### [WORK TASK]
Output all of the data exactly, keeping any images out of the copy.

### [MATERIALS PROVIDED]
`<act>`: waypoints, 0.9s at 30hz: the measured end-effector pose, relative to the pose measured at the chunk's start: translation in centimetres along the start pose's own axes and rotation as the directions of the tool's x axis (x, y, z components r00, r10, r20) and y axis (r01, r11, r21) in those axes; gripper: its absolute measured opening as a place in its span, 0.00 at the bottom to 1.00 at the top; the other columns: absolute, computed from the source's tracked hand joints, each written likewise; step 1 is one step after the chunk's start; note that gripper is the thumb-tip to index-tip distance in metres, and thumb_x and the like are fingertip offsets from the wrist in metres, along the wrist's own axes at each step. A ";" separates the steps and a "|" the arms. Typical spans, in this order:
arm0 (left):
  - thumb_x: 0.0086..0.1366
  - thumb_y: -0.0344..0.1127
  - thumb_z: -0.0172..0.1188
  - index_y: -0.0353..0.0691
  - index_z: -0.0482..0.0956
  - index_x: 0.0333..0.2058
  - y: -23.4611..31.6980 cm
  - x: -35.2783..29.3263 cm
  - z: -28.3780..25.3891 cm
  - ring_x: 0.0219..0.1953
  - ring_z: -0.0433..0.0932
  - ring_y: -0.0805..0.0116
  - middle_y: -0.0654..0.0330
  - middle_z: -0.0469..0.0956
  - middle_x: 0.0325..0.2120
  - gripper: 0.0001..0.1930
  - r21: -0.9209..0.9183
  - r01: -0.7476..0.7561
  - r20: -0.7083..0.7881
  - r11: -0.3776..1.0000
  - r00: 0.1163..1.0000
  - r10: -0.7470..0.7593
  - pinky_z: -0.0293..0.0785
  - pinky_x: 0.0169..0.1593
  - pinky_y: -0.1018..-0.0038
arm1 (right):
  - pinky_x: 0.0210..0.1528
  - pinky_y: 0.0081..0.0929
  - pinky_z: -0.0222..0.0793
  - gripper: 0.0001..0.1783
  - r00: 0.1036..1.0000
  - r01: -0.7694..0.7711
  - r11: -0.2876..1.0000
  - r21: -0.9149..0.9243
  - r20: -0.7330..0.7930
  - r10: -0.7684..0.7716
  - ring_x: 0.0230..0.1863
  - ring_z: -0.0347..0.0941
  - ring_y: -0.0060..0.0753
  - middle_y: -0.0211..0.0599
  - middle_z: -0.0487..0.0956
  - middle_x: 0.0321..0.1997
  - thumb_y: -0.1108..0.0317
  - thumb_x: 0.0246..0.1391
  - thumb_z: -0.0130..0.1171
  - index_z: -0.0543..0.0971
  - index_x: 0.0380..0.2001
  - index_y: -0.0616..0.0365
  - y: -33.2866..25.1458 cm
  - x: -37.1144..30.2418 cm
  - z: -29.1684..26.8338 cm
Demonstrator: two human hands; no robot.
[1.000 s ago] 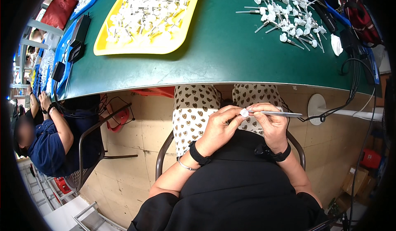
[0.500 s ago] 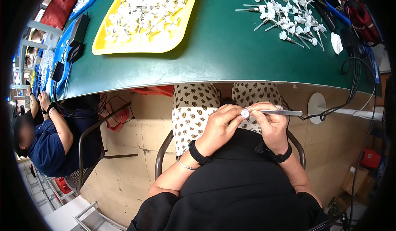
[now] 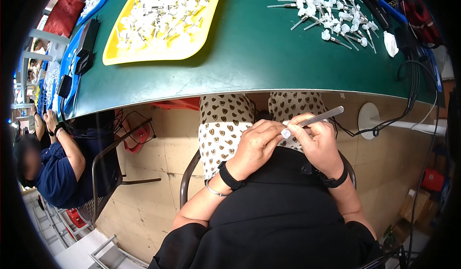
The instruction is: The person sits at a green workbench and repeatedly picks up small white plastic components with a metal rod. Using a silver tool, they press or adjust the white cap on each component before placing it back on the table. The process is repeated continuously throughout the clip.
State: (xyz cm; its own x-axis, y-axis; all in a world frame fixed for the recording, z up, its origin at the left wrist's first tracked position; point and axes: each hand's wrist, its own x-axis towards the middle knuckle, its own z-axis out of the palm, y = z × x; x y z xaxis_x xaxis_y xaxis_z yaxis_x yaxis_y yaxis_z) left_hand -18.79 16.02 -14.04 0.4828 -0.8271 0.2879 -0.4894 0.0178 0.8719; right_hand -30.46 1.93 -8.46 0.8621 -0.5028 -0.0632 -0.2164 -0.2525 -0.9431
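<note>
Above my lap, my left hand (image 3: 259, 143) pinches a small round white plastic part (image 3: 286, 133) between thumb and fingertips. My right hand (image 3: 313, 138) is closed around a flat, silvery metal tool (image 3: 324, 117), perhaps tweezers, whose wide end points up and to the right. Its other end is hidden by my fingers, close to the white part. The fingertips of both hands nearly meet at that part. On the table beyond lie a yellow tray (image 3: 144, 59) full of white plastic pieces with metal pins, and a loose pile of similar white pieces with thin tubes (image 3: 336, 22).
The green table (image 3: 240, 67) ends just beyond my knees. A white crumpled piece (image 3: 391, 44) and black cables (image 3: 412, 86) are at its right side. A black box-shaped device (image 3: 88, 41) sits at the left. Another person (image 3: 62, 168) works seated on the left.
My right hand has turned, so the metal tool has swung from nearly level to slanting up to the right. The left hand keeps its pinch on the white part.
</note>
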 end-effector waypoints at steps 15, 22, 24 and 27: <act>0.65 0.25 0.65 0.32 0.84 0.42 -0.6 -0.1 0.0 0.40 0.83 0.63 0.53 0.84 0.38 0.08 -0.283 0.207 -0.013 0.937 0.976 -0.219 0.79 0.45 0.72 | 0.40 0.23 0.75 0.08 0.982 0.121 0.977 0.173 -0.163 -0.093 0.38 0.78 0.26 0.39 0.81 0.42 0.76 0.59 0.64 0.83 0.42 0.64 1.5 -1.1 1.3; 0.62 0.23 0.66 0.32 0.84 0.41 -0.5 -0.1 0.1 0.39 0.83 0.58 0.52 0.84 0.37 0.08 -0.202 0.128 -0.067 0.971 0.987 -0.144 0.80 0.44 0.69 | 0.39 0.24 0.76 0.08 0.967 0.199 0.978 0.066 -0.175 -0.185 0.37 0.79 0.27 0.39 0.81 0.41 0.76 0.59 0.64 0.84 0.42 0.63 1.7 -0.9 1.4; 0.60 0.22 0.66 0.32 0.83 0.40 -0.6 0.0 0.1 0.39 0.83 0.56 0.52 0.84 0.37 0.09 -0.177 0.106 -0.079 0.978 0.989 -0.122 0.80 0.43 0.68 | 0.39 0.24 0.76 0.08 0.969 0.193 0.979 0.071 -0.174 -0.178 0.38 0.79 0.27 0.39 0.81 0.41 0.76 0.59 0.64 0.84 0.42 0.63 1.4 -0.9 1.5; 0.59 0.22 0.66 0.32 0.84 0.40 -0.7 -0.1 0.2 0.40 0.83 0.55 0.53 0.83 0.37 0.09 -0.142 0.084 -0.088 0.986 0.991 -0.097 0.79 0.44 0.67 | 0.40 0.24 0.76 0.08 0.969 0.205 0.976 0.069 -0.157 -0.192 0.38 0.79 0.28 0.39 0.82 0.40 0.76 0.59 0.64 0.84 0.42 0.64 1.1 -0.7 1.5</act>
State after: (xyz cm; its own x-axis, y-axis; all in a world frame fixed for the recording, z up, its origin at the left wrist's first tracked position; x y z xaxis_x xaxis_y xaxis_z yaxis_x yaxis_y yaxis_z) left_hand -18.67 15.98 -14.74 0.5898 -0.7725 0.2353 -0.3390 0.0276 0.9404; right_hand -30.68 3.22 -9.95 0.8050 -0.5680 0.1714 -0.0028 -0.2925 -0.9562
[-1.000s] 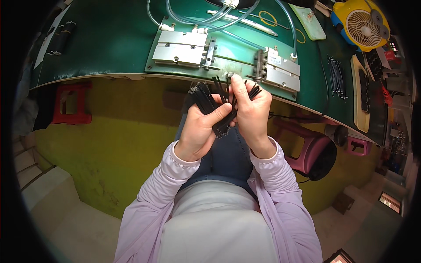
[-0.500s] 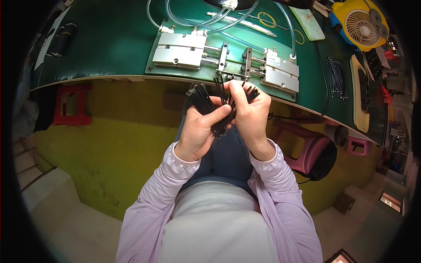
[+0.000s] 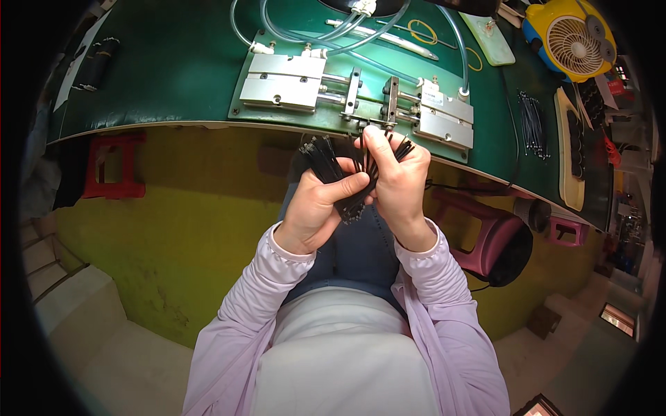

### [ANSWER FOR THE TASK]
`<act>`: waypoints, 0.9s at 30hz: the measured end-effector pose, relative to the pose measured at the chunk's start: translation in centimetres along the start pose's own axes and rotation as the directions of the tool's x axis (x, y, z components r00, r10, r20) and y axis (r01, r11, r21) in those axes; gripper: its absolute measured opening as a place in its span, 0.00 at the bottom to 1.00 at the top; the other columns: absolute, computed from the source's tracked hand joints, each written likewise; step 1 is one step after the chunk's start; note that gripper is the thumb-tip to index-tip distance in metres, and thumb_x and the like are fingertip offsets from the wrist in metres, along the wrist's own axes at each step. A ";" separates the steps and a "|" the arms. Typical spans, in this order:
arm0 (left):
  - thumb_x: 0.0086..0.1366
  - thumb_y: -0.0344..0.1127
  - thumb_z: -0.0172..0.1188
  - index_y: -0.0353..0.0691
  - index_z: -0.0482..0.0956
  - index_x: 0.0333..0.2058
  - y: -23.4611..31.6980 cm
  - x: -35.2783..29.3263 cm
  - z: -28.3780..25.3891 cm
  - ring_x: 0.0219..0.1953
  - ring_z: -0.0433..0.0932
  - ring_y: -0.0805..0.0116
  - middle_y: -0.0654..0.0330
  - middle_z: -0.0469..0.0956
  - middle_x: 0.0325..0.2120
  - gripper: 0.0001..0.1930
  - r21: -0.9209..0.9183
  - r01: -0.7476..0.7561
  - r20: -0.7083..0.7881
  - r11: -0.3776..1.0000
  - r00: 0.1163..1.0000
  - r10: -0.7470..0.7593
  - pinky_z: -0.0293..0.0785
  - pinky_x: 0.0169..0.1593
  - pinky_y: -0.1018..-0.0038
arm1 (right):
  - pinky_x: 0.0210..0.1528
  - pinky_y: 0.0081..0.0929
  - pinky_z: -0.0222..0.0793
  - gripper: 0.0001..0.1783
  - r00: 0.1036..1.0000
  - r01: -0.7694..0.7711
  - r11: -0.2876..1.0000
  - r21: -0.9149..0.9243
  - r20: -0.7330..0.7930
  - r10: -0.7684..0.7716
  - ring_x: 0.0230..0.1863
  - ring_z: -0.0347..0.0941
  - ring_y: -0.0060..0.0753
  - middle_y: -0.0211..0.0599
  - middle_z: -0.0487..0.0956
  - middle_x: 0.0321..0.1997
  - thumb_y: -0.1108..0.0317
  - thumb_x: 0.0246..0.1391
  - thumb_z: -0.0130..0.1171
  - index_z: -0.0543..0.0971
  - index_x: 0.0380..0.2001
  - index_y: -0.0616..0.0365
  - y: -33.2866..25.1458 cm
  - x: -37.1144..30.2418 cm
  - z: -29.1684..26.8338 cm
Demonstrator: two human hands; no robot.
[1.000 s ago] 
[0.500 s ago] 
[now] 
The instruction is: The person sits at a green workbench and repeatedly picks up small white plastic components with a metal rod. Using a silver tool, they press or adjust the white cap on each component before placing it back on the table. The process is repeated continuously throughout the clip.
State: (xyz cm; its own x-axis, y-axis; all in a world frame fixed for the recording, z up, its origin at the left wrist's first tracked position; point and axes: each hand's wrist, its own x-axis towards the middle knuckle, its own z-axis out of the palm, y = z × x; x y z xaxis_x xaxis_y xaxis_z yaxis_x yaxis_y yaxis_z) left_hand -18.79 16.02 -14.04 0.4828 -0.8271 0.2879 -0.4894 0.0178 0.8719; right_hand -30.46 1.93 -8.46 0.8621 -0.5028 -0.0632 -0.2164 -0.2525 -0.9431
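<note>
Above my lap, my left hand (image 3: 259, 143) pinches a small round white plastic part (image 3: 286, 133) between thumb and fingertips. My right hand (image 3: 313, 138) is closed around a flat, silvery metal tool (image 3: 324, 117), perhaps tweezers, whose wide end points up and to the right. Its other end is hidden by my fingers, close to the white part. The fingertips of both hands nearly meet at that part. On the table beyond lie a yellow tray (image 3: 144, 59) full of white plastic pieces with metal pins, and a loose pile of similar white pieces with thin tubes (image 3: 336, 22).
The green table (image 3: 240, 67) ends just beyond my knees. A white crumpled piece (image 3: 391, 44) and black cables (image 3: 412, 86) are at its right side. A black box-shaped device (image 3: 88, 41) sits at the left. Another person (image 3: 62, 168) works seated on the left.
My right hand has turned, so the metal tool has swung from nearly level to slanting up to the right. The left hand keeps its pinch on the white part.
</note>
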 end-effector waypoints at steps 15, 22, 24 and 27: <act>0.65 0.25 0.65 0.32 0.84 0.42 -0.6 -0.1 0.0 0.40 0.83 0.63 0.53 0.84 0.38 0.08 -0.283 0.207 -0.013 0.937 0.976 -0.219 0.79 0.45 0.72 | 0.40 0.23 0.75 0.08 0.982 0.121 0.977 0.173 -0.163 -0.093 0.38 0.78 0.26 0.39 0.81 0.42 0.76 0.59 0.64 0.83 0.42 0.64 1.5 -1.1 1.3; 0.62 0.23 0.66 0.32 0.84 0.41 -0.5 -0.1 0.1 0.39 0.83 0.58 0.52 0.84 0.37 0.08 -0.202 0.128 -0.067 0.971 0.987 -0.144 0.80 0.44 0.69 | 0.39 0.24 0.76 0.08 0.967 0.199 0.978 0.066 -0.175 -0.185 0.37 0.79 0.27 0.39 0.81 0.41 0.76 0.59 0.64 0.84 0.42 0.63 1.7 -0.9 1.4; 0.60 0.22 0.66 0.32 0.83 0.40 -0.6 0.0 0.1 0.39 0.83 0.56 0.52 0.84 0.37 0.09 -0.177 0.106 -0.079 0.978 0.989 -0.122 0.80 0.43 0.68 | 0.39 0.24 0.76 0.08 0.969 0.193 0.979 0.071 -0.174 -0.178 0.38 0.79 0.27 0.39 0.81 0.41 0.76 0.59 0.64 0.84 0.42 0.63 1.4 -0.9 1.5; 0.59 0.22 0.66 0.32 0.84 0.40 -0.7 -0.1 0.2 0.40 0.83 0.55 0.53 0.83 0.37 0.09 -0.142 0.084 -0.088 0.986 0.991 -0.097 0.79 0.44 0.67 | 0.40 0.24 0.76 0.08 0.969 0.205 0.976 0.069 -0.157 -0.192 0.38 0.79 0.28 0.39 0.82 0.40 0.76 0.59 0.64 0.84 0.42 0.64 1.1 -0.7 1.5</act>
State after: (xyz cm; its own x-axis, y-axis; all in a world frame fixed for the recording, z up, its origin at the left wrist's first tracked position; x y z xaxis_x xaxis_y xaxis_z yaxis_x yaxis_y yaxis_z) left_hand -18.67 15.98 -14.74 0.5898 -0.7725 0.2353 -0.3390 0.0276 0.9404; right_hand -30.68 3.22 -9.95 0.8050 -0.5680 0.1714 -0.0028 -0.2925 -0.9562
[-1.000s] 
[-0.500s] 
[+0.000s] 

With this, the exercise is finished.